*What is required:*
Nothing but the records themselves, exactly as written, should appear in the reply; leave out the pictures.

*Source information:*

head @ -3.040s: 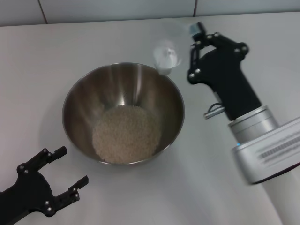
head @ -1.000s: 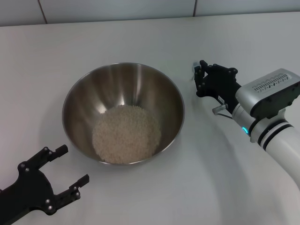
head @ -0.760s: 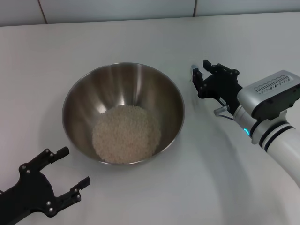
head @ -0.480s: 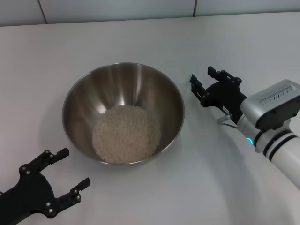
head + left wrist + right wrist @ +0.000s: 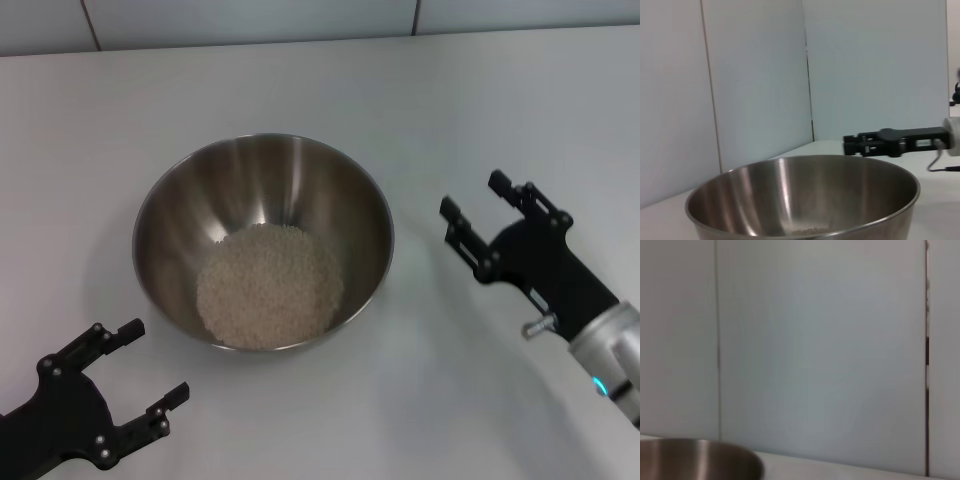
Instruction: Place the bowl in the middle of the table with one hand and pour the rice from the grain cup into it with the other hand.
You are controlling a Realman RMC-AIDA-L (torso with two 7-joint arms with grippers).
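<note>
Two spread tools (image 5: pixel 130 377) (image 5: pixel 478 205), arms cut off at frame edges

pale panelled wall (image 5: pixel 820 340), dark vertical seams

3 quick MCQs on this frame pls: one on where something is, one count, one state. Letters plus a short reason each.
1. Where is the rice?
A. in the bowl
B. spilled on the table
C. in a cup

2. How many grippers show in the head view?
A. none
B. one
C. two

3. What state is the right gripper in?
A. shut on a cup
B. open, holding nothing
C. gripping the bowl rim

Answers:
1. A, the grains lie piled at the bottom of the bowl.
2. C, the left gripper sits near the bowl, the right one to its right.
3. B, its fingers are spread with only table between them.
</note>
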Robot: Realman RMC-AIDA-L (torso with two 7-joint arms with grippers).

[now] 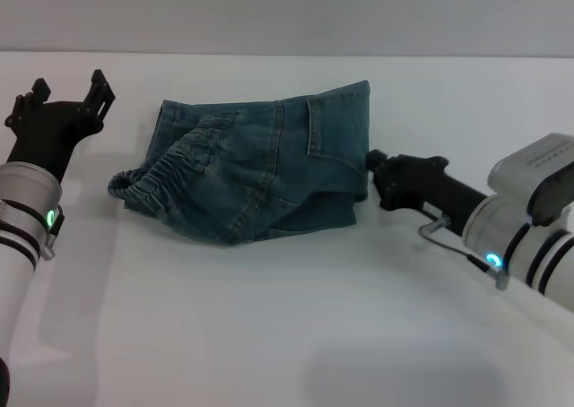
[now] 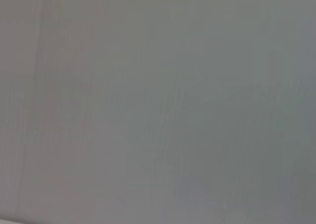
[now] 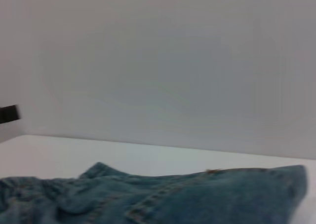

*Written solution:*
head @ -3.040s: 
head @ -1.000s: 
head @ -0.760s: 
head @ -0.480s: 
head + left wrist + right wrist @ +0.000s: 
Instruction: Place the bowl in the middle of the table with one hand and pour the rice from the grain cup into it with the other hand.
You are controlling a Realman RMC-AIDA-L (torso with two 7-joint arms with grippers).
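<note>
Two spread tools (image 5: pixel 130 377) (image 5: pixel 478 205), arms cut off at frame edges

pale panelled wall (image 5: pixel 820 340), dark vertical seams

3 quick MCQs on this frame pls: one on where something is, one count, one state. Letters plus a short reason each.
1. Where is the rice?
A. in the bowl
B. spilled on the table
C. in a cup

2. How many grippers show in the head view?
A. none
B. one
C. two

3. What state is the right gripper in?
A. shut on a cup
B. open, holding nothing
C. gripping the bowl rim

Answers:
1. A, the grains lie piled at the bottom of the bowl.
2. C, the left gripper sits near the bowl, the right one to its right.
3. B, its fingers are spread with only table between them.
</note>
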Robot: Realman RMC-AIDA-L (torso with two 7-joint arms with grippers).

[now] 
[now] 
[now] 

This brings the exercise to completion.